Le Phare de Ré – Que se sont dit Olivier Falorni et Emmanuel Macron le 4 novembre à La Rochelle ?

Devant l’Encan de La Rochelle, Olivier Falorni tend une enveloppe à Emmanuel Macron ce mardi 4 novembre. Comme à chaque déplacement, pour les Assises de la mer cette fois, l’accueil “républicain” est l’occasion pour élus et officiels de solliciter l’appui présidentiel sur tel ou tel projet. Ou telle ou telle loi, comme ce fut le cas cette fois-ci.

 

Dans ce courrier cosigné avec Charles Biétry (atteint de la maladie de Charcot), le député et l’ex-journaliste se disent « inquiets de l’enlisement » et « exaspérés du blocage » concernant les lois sur la fin de vie (celle sur les soins palliatifs et l’autre sur l’aide à mourir). En cause ? Le report de leur examen par le Sénat, soi-disant à cause des débats budgétaires. « Un argument fallacieux : la décision a été prise le 14 octobre par la majorité Les Républicains, alors que le budget n’y arrivera pas avant fin novembre », juge le parlementaire. « Les malades en fin de vie, eux, n’ont pas le temps d’attendre », rappelle-t-il dans la lettre.

 

« Le président m’a confirmé sa préoccupation face à l’enlisement possible et maintenu ce qu’il nous avait dit en mai : ne pas écarter l’hypothèse d’un référendum.
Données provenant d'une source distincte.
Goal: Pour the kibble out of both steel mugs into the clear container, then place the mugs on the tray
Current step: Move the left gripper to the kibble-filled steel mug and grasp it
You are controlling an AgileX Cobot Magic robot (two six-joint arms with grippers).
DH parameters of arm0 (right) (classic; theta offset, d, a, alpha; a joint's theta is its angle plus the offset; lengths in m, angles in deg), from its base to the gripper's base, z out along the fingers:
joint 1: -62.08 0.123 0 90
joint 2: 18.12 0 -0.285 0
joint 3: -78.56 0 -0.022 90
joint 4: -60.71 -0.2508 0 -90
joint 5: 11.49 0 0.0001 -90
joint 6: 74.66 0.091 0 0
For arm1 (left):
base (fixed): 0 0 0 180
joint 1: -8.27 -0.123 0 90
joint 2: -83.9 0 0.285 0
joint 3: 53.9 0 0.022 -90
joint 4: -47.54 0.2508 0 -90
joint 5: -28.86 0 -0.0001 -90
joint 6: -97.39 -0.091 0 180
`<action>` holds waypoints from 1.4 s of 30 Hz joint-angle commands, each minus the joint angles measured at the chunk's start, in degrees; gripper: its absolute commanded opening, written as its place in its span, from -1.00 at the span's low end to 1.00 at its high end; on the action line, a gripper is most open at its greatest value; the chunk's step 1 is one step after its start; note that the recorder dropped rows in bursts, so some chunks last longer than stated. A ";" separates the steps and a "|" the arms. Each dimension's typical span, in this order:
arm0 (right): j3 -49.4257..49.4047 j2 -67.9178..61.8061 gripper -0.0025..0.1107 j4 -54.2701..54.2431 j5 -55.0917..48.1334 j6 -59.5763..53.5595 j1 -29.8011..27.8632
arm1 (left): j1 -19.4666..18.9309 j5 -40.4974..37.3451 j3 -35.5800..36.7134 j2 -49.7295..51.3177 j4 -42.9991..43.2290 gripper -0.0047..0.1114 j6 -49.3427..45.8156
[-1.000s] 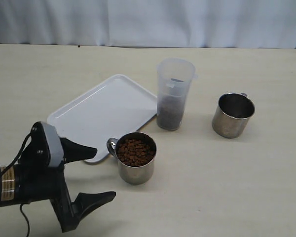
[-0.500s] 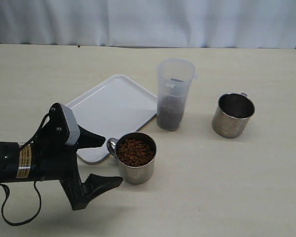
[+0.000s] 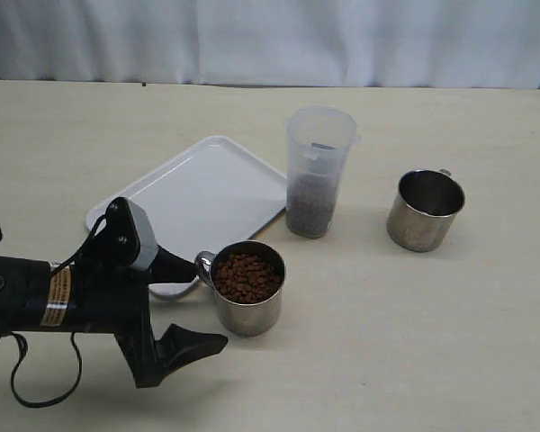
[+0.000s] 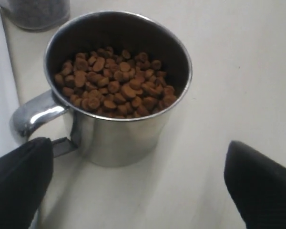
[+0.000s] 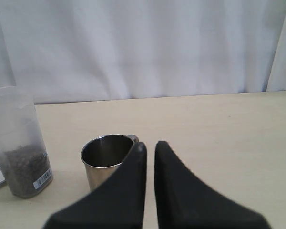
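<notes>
On the table (image 3: 432,342), near the tray (image 3: 198,193) and part-filled clear container (image 3: 319,171), the left end effector (image 3: 211,304) stands wide just short of the full steel mug (image 3: 247,290). Closing off-centre could catch the handle (image 4: 35,114), tip the mug and scatter kibble (image 3: 247,275).

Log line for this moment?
left gripper open beside kibble-filled mug | right gripper shut, empty | second mug empty | clear container part-filled | tray: no mugs
</notes>
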 commanded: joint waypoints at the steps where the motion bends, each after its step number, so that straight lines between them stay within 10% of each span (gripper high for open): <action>1: -0.24 0.15 -0.87 -0.09 -0.15 -0.36 0.20 | 0.48 0.46 -2.23 1.14 -0.40 0.45 -3.08; 42: -0.24 0.15 -0.87 -0.09 -0.15 -0.36 0.20 | 5.11 -6.11 -28.37 14.01 26.82 0.45 16.82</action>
Mais, pour nous, c’est l’issue démocratique ultime. On continue de privilégier la voie parlementaire qui est encore possible est souhaitable », assure Olivier Falorni.

 

Deux jours plus tard, le gouvernement annonçait d’ailleurs mettre les textes à l’ordre du jour de son propre agenda au Sénat le 12 janvier. « Mieux encore » : il l’a déjà inscrit en deuxième lecture en février à l’Assemblée nationale. « Le gouvernement a pris ses responsabilités, se félicite le député, tout en restant prudent. Il y a déjà eu tellement de désillusions… » Sans compter la situation politique « très instable » et la « menace » persistante d’une censure, voire d’une dissolution.

 

Olivier Falorni fixe-t-il une échéance avant le recours au référendum. « On est dans un compte à rebours », concède-t-il. Si le Sénat rejette le texte sur l’aide à mourir et que l’Assemblée nationale maintient sa position en deuxième lecture, une commission mixte paritaire devra se réunir. En cas d’échec de cette dernière, une nouvelle lecture devra avoir lieu dans les deux hémicycles, le dernier mot revenant à la chambre basse.

 

« Tout devra être terminé à la fin de l’été 2026 puisqu’un nouveau débat budgétaire aura lieu à la rentrée avant l’entrée dans la campagne présidentielle », remarque-t-il. Sans compter que le parlement ne siégera pas en mars à cause de celle des municipales. Tout report des dates prévues en janvier et février pourrait donc pousser le député à réclamer un référendum.